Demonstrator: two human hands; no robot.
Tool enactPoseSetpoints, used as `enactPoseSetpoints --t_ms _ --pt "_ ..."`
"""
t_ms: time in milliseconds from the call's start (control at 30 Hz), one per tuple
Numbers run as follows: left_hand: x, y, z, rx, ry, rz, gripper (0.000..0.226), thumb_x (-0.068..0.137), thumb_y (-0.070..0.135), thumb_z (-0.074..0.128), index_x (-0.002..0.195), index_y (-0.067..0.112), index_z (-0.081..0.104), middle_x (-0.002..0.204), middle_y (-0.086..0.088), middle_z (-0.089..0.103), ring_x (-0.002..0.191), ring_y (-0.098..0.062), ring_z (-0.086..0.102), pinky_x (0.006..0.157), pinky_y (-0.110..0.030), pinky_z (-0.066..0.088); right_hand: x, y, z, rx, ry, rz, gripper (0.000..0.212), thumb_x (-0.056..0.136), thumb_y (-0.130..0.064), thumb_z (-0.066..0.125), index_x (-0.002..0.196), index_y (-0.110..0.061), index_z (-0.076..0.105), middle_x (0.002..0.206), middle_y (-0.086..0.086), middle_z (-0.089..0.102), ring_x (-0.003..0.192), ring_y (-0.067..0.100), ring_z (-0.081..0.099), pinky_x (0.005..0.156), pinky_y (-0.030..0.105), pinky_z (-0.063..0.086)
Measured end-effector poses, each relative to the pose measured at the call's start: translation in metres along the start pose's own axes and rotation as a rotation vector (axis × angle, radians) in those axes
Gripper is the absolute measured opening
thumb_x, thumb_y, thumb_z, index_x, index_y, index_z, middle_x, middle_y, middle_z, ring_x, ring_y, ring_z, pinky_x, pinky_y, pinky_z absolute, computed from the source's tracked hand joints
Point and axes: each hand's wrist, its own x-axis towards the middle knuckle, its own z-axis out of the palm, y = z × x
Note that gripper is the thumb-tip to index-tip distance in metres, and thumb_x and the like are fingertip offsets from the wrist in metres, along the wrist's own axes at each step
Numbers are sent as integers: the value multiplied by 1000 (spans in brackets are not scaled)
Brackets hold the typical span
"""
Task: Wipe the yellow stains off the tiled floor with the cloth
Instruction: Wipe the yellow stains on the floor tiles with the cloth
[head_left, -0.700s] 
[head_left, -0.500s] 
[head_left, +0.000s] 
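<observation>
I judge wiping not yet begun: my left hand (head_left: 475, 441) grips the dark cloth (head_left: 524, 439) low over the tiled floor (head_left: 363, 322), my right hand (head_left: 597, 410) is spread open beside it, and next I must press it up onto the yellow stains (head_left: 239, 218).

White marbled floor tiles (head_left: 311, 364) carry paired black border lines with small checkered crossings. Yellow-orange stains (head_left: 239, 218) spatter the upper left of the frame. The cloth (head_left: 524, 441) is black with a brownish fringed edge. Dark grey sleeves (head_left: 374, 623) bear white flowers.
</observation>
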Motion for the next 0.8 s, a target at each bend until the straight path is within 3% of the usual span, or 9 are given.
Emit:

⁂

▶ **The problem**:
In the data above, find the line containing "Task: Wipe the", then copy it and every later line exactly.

▶ **Your solution**:
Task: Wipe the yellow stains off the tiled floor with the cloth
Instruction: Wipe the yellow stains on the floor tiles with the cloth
[head_left, -0.700s] 
[head_left, -0.500s] 
[head_left, +0.000s] 
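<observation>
I judge wiping not yet begun: my left hand (head_left: 475, 441) grips the dark cloth (head_left: 524, 439) low over the tiled floor (head_left: 363, 322), my right hand (head_left: 597, 410) is spread open beside it, and next I must press it up onto the yellow stains (head_left: 239, 218).

White marbled floor tiles (head_left: 311, 364) carry paired black border lines with small checkered crossings. Yellow-orange stains (head_left: 239, 218) spatter the upper left of the frame. The cloth (head_left: 524, 441) is black with a brownish fringed edge. Dark grey sleeves (head_left: 374, 623) bear white flowers.
</observation>
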Motion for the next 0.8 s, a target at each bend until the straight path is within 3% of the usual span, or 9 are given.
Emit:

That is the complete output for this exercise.